_Task instructions_
Retype each line of the listing below, from the first through the one holding "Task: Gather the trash", with no other lines.

_Available data_
================================
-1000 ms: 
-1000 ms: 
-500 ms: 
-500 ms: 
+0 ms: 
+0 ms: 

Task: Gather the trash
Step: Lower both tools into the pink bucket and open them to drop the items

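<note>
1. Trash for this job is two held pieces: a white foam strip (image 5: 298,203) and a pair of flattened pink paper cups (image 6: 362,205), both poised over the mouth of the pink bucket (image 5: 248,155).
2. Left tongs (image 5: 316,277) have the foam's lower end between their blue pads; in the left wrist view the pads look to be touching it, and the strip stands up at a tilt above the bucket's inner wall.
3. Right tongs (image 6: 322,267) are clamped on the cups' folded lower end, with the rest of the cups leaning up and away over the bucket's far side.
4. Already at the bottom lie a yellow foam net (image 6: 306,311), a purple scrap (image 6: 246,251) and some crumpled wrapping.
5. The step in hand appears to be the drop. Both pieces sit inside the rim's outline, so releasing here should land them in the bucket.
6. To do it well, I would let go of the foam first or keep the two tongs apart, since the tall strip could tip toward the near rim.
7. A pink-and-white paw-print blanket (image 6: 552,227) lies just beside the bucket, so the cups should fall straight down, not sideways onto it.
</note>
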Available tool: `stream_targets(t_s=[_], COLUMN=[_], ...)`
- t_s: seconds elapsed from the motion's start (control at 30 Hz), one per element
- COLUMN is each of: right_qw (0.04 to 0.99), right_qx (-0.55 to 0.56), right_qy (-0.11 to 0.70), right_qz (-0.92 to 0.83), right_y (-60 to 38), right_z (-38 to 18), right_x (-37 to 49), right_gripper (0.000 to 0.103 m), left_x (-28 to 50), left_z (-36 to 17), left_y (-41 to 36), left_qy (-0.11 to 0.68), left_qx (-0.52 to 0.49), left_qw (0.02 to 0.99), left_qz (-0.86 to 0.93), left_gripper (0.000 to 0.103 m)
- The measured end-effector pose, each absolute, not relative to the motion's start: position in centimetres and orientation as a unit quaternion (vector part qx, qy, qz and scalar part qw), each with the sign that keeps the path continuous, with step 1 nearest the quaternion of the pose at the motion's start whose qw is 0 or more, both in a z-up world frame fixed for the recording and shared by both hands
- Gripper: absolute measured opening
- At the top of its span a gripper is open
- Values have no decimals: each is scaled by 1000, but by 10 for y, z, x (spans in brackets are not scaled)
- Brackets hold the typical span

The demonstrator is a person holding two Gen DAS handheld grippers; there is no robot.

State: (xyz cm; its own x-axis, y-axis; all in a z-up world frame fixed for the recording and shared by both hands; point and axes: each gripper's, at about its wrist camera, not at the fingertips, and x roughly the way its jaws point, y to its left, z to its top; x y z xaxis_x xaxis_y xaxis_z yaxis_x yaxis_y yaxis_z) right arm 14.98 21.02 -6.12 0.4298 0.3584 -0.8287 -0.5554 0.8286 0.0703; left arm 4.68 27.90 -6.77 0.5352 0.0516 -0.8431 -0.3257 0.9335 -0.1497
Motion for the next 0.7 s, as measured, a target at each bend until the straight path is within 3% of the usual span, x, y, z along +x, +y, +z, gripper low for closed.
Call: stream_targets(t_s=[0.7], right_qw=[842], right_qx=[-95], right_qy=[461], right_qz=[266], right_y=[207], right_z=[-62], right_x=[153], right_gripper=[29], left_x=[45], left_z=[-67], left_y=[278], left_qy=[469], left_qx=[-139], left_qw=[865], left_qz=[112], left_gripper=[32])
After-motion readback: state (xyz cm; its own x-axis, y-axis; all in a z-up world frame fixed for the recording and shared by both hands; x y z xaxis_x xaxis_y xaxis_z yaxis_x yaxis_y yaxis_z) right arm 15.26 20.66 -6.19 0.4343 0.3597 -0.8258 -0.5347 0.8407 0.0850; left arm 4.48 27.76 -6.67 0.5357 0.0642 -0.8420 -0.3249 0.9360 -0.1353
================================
_Output of the exercise_
-1000 ms: 
-1000 ms: 
-500 ms: 
-500 ms: 
+0 ms: 
+0 ms: 

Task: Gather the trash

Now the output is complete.